* [Directions]: Exactly the lines from the opening of the records through the line containing "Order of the" should be copied, with both included.

[Records from a data source]
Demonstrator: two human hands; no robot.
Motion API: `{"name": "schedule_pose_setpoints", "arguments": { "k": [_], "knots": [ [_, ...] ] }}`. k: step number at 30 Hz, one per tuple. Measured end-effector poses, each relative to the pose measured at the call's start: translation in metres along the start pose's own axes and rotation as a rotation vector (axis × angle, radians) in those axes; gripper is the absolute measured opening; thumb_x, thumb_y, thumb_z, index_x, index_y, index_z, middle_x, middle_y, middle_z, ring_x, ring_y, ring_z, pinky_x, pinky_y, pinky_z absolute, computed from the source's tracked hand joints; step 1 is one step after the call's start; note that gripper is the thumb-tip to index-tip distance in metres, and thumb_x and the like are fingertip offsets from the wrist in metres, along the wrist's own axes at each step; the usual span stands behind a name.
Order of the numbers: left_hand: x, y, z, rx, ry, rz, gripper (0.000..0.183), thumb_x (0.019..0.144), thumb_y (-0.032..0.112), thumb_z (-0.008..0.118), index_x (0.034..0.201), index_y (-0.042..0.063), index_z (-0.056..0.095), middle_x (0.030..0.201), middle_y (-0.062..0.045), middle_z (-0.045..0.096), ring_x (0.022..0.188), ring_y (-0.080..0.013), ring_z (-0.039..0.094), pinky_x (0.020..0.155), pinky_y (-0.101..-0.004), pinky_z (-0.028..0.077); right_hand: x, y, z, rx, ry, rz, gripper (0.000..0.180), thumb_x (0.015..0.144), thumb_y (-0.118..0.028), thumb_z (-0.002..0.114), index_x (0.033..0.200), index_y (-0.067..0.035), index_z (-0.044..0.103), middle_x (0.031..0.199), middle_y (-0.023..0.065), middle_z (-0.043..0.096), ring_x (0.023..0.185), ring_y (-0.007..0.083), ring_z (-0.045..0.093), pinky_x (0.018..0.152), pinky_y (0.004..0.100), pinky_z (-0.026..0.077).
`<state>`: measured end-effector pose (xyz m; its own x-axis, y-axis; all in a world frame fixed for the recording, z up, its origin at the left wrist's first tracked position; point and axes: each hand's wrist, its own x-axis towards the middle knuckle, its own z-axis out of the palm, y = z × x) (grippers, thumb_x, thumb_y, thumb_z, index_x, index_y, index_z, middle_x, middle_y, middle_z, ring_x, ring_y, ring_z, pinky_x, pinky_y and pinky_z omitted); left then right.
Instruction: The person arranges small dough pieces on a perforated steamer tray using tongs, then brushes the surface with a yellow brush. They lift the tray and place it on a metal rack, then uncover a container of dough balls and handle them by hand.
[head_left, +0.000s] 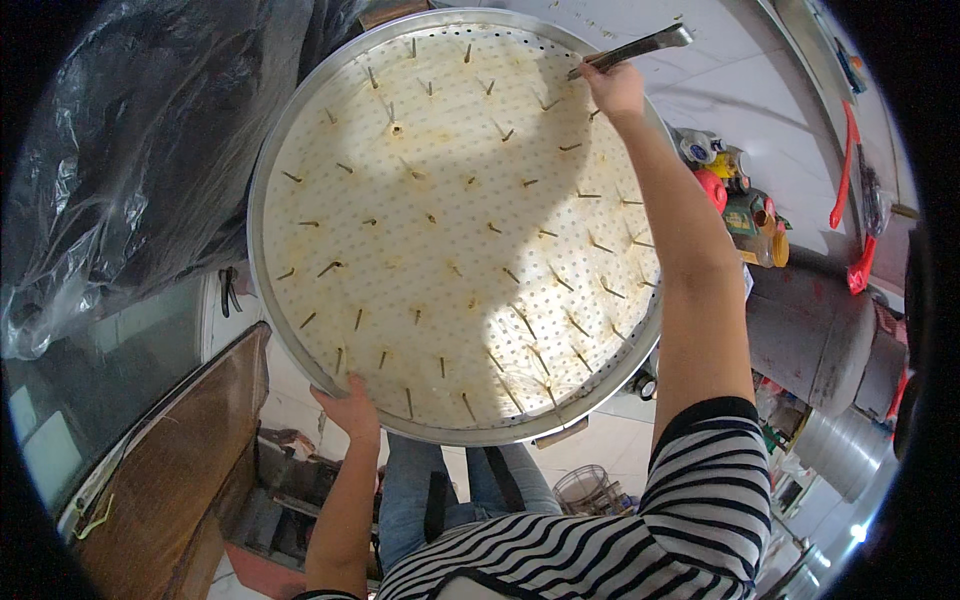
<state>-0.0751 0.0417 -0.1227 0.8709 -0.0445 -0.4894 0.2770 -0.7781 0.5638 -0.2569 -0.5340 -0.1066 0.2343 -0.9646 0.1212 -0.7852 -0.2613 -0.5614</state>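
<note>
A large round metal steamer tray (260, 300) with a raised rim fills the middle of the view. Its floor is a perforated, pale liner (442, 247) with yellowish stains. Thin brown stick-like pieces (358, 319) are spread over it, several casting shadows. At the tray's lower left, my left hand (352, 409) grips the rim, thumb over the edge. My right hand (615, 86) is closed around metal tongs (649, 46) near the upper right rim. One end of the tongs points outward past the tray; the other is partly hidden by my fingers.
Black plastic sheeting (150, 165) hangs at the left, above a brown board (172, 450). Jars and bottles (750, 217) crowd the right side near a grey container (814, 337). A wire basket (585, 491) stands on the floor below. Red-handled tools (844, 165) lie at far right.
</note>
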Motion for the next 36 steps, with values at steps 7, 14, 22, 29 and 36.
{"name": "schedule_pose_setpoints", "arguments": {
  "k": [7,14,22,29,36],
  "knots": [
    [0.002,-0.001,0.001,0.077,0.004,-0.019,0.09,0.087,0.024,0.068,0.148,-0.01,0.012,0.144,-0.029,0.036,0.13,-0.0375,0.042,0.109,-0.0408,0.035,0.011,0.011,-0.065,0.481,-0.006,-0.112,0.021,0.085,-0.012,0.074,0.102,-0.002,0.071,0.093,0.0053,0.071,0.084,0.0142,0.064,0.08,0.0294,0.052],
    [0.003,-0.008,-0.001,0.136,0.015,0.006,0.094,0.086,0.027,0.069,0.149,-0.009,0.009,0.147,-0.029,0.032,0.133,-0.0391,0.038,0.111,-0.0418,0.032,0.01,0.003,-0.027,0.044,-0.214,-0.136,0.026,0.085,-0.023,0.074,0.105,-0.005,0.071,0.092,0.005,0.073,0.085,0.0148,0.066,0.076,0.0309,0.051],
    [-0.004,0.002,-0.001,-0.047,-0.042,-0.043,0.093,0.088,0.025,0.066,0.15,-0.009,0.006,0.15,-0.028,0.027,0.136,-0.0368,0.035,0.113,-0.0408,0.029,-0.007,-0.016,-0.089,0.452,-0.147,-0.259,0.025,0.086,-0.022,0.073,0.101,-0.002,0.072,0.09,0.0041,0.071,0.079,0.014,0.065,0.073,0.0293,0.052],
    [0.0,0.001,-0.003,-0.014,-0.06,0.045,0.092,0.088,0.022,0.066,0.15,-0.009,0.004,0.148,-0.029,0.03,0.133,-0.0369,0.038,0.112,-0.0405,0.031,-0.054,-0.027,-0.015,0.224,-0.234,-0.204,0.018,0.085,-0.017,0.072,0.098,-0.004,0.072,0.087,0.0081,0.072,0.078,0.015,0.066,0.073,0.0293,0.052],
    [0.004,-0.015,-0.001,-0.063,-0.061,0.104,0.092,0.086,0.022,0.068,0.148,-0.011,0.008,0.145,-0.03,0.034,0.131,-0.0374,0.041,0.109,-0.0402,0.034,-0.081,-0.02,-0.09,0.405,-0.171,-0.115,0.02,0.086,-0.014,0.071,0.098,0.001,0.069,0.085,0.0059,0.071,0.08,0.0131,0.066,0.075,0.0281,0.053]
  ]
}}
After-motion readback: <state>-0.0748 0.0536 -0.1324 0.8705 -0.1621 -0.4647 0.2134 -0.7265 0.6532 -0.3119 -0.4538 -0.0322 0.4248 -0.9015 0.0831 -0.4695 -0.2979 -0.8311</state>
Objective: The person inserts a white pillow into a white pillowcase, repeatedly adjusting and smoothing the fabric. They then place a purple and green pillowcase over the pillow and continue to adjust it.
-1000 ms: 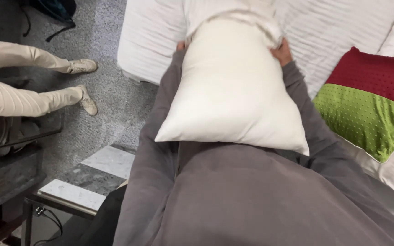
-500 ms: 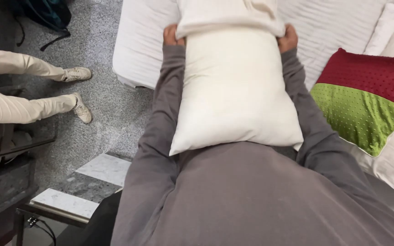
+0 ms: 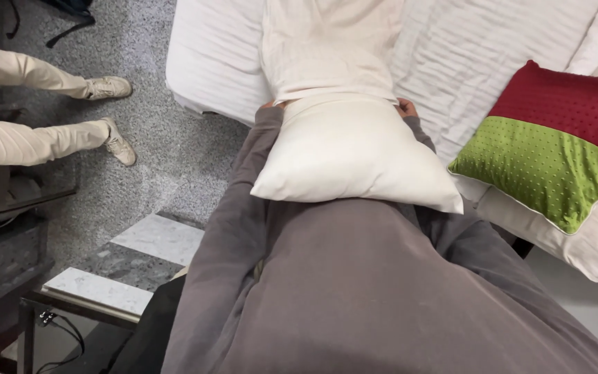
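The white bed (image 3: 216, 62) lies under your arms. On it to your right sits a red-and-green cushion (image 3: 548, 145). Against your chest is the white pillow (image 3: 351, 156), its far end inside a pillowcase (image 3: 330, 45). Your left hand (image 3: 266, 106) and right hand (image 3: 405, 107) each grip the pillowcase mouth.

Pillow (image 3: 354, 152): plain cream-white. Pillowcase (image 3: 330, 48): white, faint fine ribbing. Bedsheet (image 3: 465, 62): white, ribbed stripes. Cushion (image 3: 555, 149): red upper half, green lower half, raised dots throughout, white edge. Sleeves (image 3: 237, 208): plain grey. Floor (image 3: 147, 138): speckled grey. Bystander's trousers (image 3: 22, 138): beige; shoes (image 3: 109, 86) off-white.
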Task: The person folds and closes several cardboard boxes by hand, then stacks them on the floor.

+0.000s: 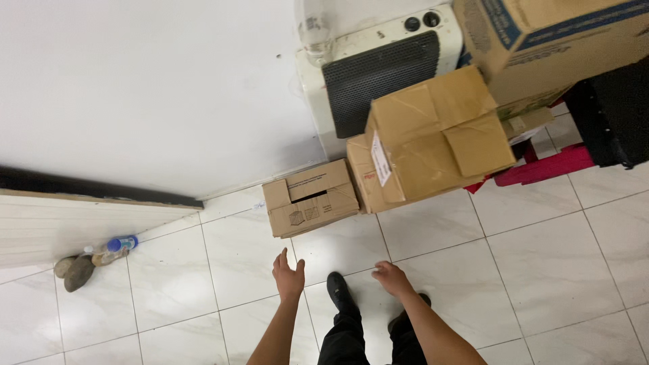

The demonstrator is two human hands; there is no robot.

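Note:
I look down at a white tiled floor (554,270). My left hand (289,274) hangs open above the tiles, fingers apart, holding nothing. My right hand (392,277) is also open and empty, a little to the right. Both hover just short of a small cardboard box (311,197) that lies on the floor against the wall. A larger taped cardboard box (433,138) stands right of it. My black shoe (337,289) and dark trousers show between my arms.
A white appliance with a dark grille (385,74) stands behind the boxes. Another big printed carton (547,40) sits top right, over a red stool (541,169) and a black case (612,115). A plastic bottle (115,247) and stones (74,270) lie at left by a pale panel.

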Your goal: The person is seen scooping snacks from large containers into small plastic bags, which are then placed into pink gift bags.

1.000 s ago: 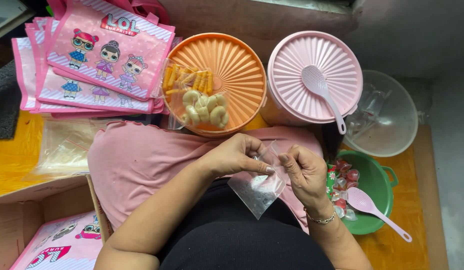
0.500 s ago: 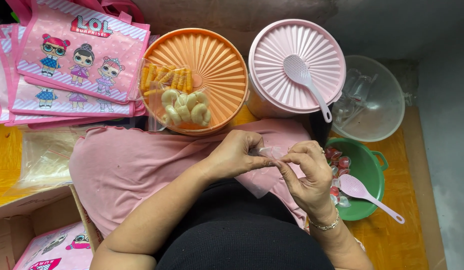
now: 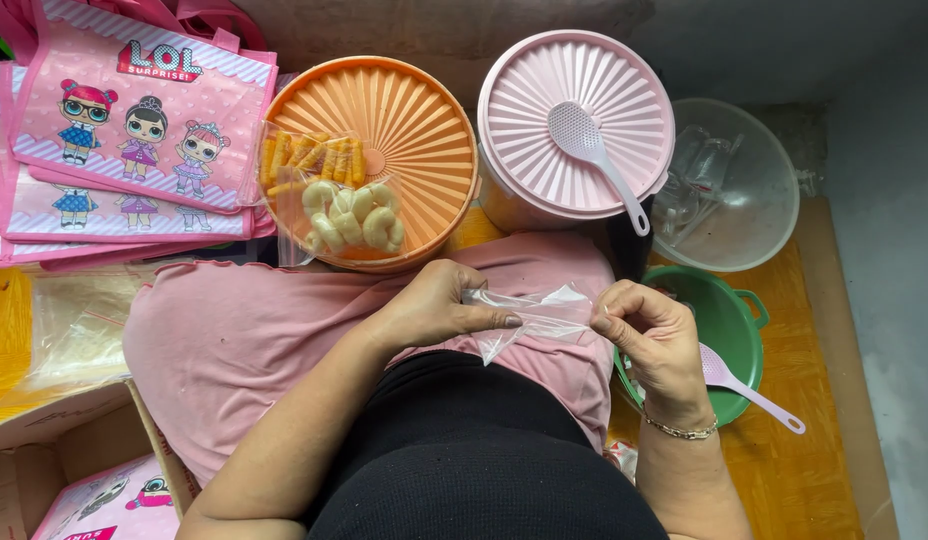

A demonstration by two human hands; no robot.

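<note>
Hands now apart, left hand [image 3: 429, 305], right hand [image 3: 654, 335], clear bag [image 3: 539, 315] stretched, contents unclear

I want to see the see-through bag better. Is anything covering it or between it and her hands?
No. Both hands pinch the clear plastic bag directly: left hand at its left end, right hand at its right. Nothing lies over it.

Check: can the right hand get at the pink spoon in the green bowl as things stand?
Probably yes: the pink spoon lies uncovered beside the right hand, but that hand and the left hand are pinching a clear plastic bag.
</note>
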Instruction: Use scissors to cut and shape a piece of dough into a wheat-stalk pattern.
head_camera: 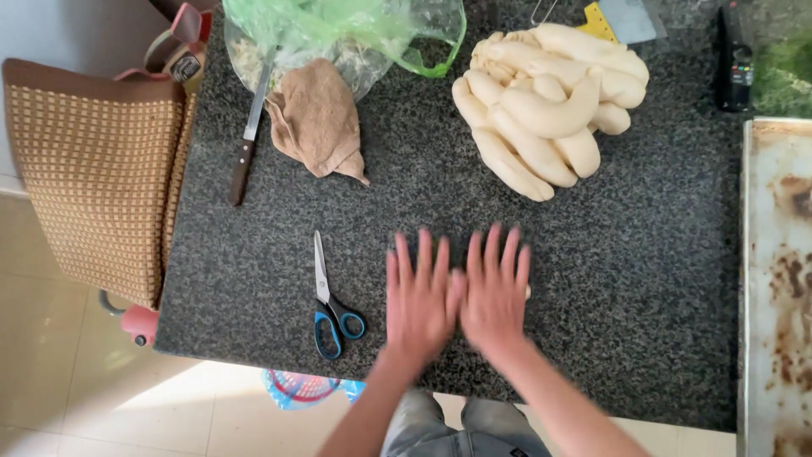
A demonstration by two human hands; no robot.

* [Solution for this problem]:
Demonstrator: two human hands; no robot.
Motion API: `{"name": "schedule_pose_setpoints", "arguments": { "k": [_], "knots": [ [_, ...] ] }}`. k: step number at 30 Hz, one per tuple. Measured end-effector poses, each relative to the pose measured at the call's start: translation in metres along the start pose's own axes and rotation as a rotation vector (axis × angle, radians) in those axes; gripper is the absolute measured opening; thumb_x, thumb_y, thumb_z, index_x, index_y, index_z, middle_x, middle_y, middle_z, ring_x, ring_y, ring_z, pinky_x, pinky_y, pinky_z absolute, computed from the source's tracked hand joints; step 1 is one step after the call's start; note that gripper is the thumb-tip to index-tip distance in metres, and thumb_x and the like are fingertip offsets from the wrist in metres, along the wrist's own axes at each step; the usual span stands behind a name.
Order of the numbers: left_hand: x, y, z, rx, ry, rz, gripper (0.000..0.183), thumb_x (0.019..0.144), thumb_y (-0.032..0.112), thumb_z (-0.008..0.118), index_x (0.034..0.201), index_y (-0.042..0.063), index_z (-0.056..0.095), middle_x (0.030..0.201), middle_y (-0.062..0.045), middle_z (-0.045..0.096), ring_x (0.022..0.188), ring_y (-0.080..0.013), ring_z (-0.039..0.094), pinky_x (0.020..0.155), pinky_y (-0.101..-0.004), pinky_z (-0.028..0.077); right_hand: x, y, z, rx, ry, rz, gripper (0.000..0.180), thumb_x (0.015..0.144), thumb_y (-0.118..0.028), thumb_z (-0.002..0.114), index_x (0.033..0.200), index_y (-0.067..0.035), index_z (-0.044..0.103), middle_x (0.031..0.199), middle_y (-0.023..0.065), middle_z (-0.043..0.096), ring_x (0.023..0.185), ring_y (-0.007..0.083), ring_z (-0.045..0.093), pinky_x (0.018..0.152), pinky_y (0.004..0.100), pinky_z (-0.026..0.077).

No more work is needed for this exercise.